# Exercise
Only the lines of the listing below that run from the line with "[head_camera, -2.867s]" through the line with "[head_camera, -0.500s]" are to be set down, word for word. Pictures stay out.

[[ Task data, beginning ]]

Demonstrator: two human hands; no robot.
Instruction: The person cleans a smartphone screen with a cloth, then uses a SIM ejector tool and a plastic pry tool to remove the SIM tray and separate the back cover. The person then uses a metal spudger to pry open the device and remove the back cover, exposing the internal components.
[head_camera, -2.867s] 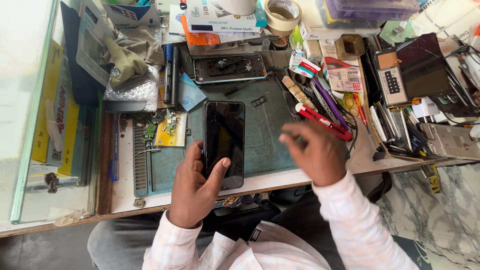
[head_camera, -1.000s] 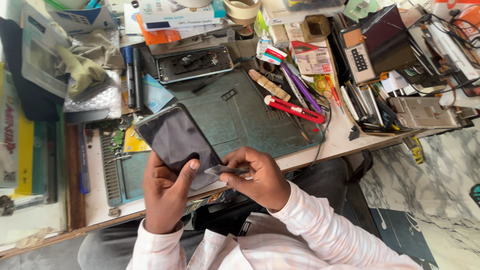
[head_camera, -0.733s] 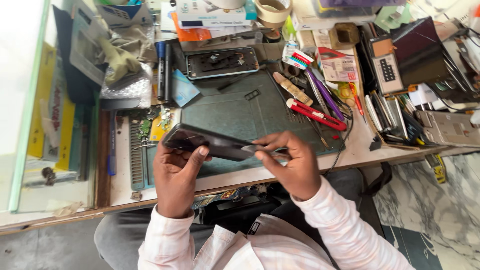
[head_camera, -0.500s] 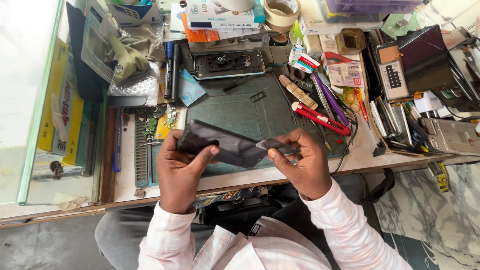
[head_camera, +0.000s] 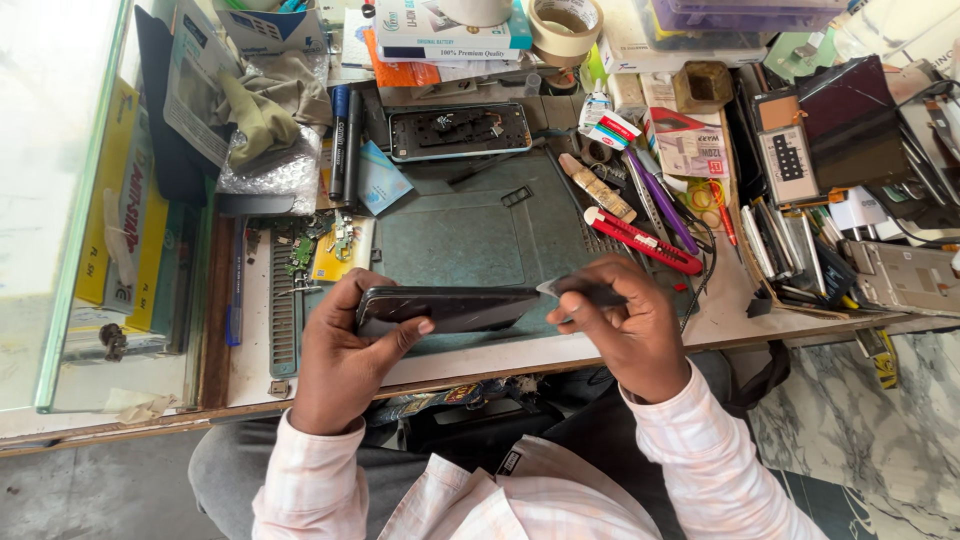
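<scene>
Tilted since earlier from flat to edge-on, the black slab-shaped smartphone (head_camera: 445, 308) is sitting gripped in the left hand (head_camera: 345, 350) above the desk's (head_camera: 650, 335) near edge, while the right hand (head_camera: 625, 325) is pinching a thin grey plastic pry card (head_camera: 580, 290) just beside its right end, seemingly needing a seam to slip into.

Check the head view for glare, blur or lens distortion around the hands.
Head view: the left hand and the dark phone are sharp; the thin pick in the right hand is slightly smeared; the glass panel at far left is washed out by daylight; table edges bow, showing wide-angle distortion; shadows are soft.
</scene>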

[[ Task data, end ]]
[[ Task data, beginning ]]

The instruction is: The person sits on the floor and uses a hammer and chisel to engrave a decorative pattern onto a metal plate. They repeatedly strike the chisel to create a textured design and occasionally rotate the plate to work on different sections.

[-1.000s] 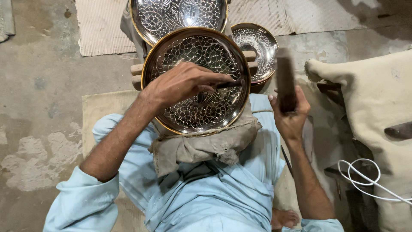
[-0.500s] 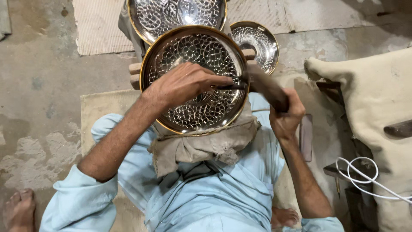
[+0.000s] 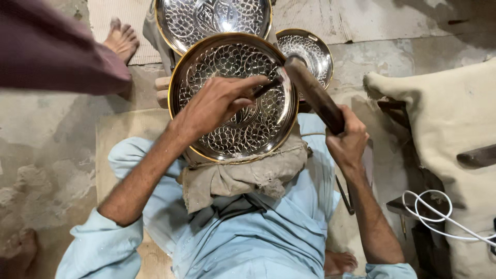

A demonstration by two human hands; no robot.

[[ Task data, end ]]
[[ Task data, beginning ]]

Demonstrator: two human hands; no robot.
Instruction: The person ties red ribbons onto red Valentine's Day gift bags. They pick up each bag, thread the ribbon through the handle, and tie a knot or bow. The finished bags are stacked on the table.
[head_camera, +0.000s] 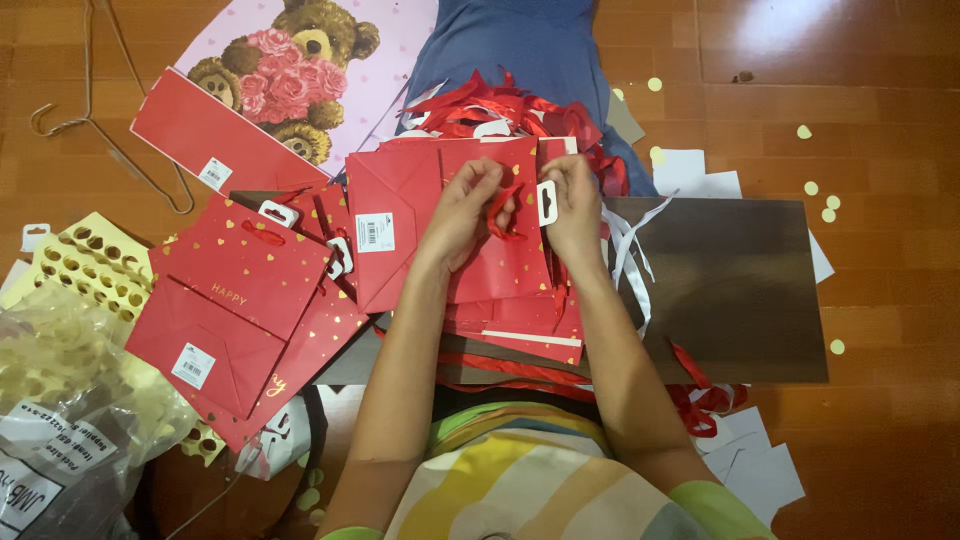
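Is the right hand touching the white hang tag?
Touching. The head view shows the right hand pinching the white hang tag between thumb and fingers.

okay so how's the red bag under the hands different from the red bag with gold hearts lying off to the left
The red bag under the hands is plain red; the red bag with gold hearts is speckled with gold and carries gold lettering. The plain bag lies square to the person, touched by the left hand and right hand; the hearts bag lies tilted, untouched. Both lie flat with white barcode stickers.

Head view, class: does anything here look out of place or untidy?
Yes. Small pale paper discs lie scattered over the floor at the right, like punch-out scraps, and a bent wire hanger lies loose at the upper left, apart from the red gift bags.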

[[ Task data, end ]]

# Problem solution
[head_camera, -2.867s] 
[head_camera, -1.000s] 
[head_camera, -0.733s] 
[head_camera, -0.500s] 

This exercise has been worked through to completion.